» Brief
Every line in the data below that has the word "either" should be returned.

##### Supplied material #####

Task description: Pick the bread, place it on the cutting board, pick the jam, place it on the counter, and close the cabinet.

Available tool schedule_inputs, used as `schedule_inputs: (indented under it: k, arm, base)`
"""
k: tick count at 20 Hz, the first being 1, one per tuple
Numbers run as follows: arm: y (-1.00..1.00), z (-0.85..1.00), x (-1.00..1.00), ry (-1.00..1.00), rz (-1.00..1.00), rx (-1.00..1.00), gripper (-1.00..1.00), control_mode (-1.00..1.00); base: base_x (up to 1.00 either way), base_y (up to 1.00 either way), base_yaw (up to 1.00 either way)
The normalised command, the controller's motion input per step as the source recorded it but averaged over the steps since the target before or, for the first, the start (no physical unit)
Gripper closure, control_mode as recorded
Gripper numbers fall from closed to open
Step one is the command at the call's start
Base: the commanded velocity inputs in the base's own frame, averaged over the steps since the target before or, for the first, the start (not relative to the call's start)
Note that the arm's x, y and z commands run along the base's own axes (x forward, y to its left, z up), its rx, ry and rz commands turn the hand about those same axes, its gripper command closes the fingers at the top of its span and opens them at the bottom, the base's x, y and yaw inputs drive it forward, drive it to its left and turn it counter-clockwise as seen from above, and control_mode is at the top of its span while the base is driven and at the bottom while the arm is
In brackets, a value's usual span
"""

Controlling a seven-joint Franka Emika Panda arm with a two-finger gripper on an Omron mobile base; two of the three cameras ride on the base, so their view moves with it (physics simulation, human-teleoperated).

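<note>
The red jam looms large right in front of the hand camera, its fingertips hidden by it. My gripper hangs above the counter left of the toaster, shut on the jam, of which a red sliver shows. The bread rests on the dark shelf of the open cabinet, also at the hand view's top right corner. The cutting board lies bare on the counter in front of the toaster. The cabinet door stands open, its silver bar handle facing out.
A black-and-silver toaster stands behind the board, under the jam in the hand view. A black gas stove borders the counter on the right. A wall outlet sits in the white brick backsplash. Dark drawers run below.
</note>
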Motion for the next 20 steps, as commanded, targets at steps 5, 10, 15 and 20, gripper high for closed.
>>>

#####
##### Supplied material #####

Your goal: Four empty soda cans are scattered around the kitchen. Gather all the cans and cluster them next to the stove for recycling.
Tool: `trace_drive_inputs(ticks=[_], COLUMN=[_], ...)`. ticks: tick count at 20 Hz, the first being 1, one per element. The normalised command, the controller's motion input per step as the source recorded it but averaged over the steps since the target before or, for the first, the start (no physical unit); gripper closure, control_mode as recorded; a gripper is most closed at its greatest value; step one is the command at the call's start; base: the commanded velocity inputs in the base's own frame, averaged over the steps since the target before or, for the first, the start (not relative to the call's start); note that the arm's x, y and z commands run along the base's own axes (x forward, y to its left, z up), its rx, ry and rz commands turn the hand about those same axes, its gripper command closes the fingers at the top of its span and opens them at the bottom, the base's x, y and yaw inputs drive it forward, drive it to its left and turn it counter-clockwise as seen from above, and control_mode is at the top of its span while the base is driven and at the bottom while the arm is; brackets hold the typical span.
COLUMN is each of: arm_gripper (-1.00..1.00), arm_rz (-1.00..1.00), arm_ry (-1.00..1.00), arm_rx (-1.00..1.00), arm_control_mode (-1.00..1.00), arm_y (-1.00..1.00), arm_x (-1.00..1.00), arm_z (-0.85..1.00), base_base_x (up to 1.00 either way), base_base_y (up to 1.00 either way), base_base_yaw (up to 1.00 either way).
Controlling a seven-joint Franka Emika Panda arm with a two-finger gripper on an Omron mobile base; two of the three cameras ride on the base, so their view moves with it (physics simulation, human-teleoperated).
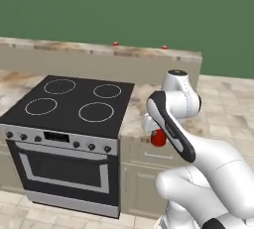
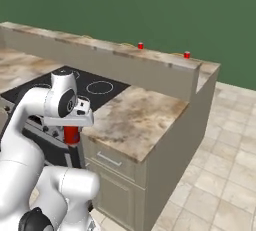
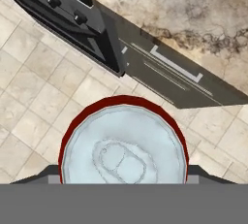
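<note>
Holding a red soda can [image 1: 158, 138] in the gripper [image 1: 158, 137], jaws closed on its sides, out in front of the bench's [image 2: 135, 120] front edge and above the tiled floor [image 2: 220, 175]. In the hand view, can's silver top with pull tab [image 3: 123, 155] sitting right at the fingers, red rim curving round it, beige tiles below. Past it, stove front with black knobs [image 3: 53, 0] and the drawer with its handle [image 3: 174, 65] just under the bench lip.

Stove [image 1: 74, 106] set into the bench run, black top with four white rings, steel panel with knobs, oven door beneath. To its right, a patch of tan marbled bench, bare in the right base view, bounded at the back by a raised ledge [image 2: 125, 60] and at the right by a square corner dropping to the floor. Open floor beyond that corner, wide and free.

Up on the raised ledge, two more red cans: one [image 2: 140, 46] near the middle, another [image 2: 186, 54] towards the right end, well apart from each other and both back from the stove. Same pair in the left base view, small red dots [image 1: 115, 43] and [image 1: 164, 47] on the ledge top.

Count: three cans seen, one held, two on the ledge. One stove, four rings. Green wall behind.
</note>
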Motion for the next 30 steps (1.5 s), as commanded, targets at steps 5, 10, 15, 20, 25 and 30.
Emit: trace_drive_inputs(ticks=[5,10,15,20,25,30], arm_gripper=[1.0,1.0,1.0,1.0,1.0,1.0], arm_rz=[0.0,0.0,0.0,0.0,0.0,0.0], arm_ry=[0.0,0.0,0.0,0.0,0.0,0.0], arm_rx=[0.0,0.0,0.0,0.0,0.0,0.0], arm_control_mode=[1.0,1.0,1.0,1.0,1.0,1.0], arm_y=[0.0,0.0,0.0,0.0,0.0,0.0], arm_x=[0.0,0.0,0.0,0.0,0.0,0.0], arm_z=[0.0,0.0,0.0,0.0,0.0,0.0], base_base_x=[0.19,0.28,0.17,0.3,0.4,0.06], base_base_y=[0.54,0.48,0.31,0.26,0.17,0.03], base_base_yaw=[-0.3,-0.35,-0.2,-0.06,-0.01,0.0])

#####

» The answer
Numbers run as follows: arm: y (-1.00..1.00), z (-0.85..1.00), x (-1.00..1.00), ry (-1.00..1.00), rz (-1.00..1.00), rx (-1.00..1.00), gripper (-1.00..1.00), control_mode (-1.00..1.00); base: base_x (up to 1.00 either way), base_y (up to 1.00 either way), base_yaw (up to 1.00 either way)
COLUMN is each of: arm_gripper (-1.00..1.00), arm_rz (-1.00..1.00), arm_ry (-1.00..1.00), arm_rx (-1.00..1.00), arm_control_mode (-1.00..1.00), arm_y (-1.00..1.00), arm_x (-1.00..1.00), arm_z (-0.85..1.00), base_base_x (up to 1.00 either way), base_base_y (up to 1.00 either way), base_base_yaw (up to 1.00 either way).

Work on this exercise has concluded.